**Exercise directions**
Write out the following listing's lines from the one with "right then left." to the one with "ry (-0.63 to", exactly, with both included and no others.

**Collected data**

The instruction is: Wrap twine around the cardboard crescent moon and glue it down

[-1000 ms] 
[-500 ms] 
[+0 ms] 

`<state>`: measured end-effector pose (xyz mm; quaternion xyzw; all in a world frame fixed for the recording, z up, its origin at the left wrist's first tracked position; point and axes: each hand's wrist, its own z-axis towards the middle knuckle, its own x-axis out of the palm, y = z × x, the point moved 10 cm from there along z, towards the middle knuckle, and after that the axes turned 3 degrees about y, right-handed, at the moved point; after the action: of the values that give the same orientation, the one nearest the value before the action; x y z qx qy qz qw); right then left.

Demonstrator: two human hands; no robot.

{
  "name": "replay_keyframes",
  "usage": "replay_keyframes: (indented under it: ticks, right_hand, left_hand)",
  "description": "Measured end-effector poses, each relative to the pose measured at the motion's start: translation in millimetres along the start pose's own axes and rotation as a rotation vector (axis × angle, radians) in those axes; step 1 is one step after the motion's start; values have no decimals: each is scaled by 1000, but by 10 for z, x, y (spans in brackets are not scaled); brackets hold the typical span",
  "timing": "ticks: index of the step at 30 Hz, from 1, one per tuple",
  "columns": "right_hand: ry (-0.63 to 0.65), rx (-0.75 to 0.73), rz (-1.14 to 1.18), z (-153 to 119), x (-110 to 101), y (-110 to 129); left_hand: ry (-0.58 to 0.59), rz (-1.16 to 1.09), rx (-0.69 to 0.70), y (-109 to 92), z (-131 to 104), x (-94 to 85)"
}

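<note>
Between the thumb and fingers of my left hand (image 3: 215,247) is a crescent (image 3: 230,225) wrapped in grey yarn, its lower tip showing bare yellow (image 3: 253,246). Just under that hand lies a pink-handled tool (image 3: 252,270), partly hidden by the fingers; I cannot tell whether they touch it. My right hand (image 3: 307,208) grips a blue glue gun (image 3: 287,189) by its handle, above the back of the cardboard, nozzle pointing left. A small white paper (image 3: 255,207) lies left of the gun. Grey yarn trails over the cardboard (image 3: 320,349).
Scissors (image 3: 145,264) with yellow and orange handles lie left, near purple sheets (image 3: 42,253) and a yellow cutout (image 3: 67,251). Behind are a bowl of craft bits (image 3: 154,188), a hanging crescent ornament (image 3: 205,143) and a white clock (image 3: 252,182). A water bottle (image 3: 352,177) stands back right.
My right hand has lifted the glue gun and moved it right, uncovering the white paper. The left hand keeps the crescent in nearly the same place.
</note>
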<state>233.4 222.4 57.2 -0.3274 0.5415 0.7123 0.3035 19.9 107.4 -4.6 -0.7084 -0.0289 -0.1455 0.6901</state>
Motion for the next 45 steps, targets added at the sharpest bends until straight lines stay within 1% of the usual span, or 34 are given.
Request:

**Completed exercise**
`<state>`: measured end-effector pose (xyz mm; quaternion xyzw; all in a world frame fixed for the recording, z up, its origin at the left wrist's first tracked position; point and axes: each hand's wrist, its own z-axis towards the middle knuckle, its own x-axis out of the palm, y = z × x, the point moved 10 cm from there along z, towards the middle knuckle, and after that the axes turned 3 degrees about y, right-handed, at the moved point; after the action: of the values that give the same orientation, the one nearest the value before the action; x y z qx qy qz qw); right then left.

Demonstrator: two human hands; no robot.

{
  "name": "replay_keyframes",
  "usage": "replay_keyframes: (indented under it: ticks, right_hand, left_hand)",
  "description": "Measured end-effector poses, each relative to the pose measured at the motion's start: translation in millimetres along the start pose's own axes and rotation as a rotation vector (axis × angle, radians) in those axes; step 1 is one step after the motion's start; values have no decimals: each is scaled by 1000, but by 10 for z, x, y (spans in brackets are not scaled); brackets hold the typical span",
  "timing": "ticks: index of the step at 30 Hz, from 1, one per tuple",
  "columns": "right_hand: ry (-0.63 to 0.65), rx (-0.75 to 0.73), rz (-1.14 to 1.18), z (-153 to 119), x (-110 to 101), y (-110 to 129); left_hand: ry (-0.58 to 0.59), rz (-1.16 to 1.09), rx (-0.69 to 0.70), y (-109 to 92), z (-131 to 104), x (-94 to 85)"

What needed an answer now has one.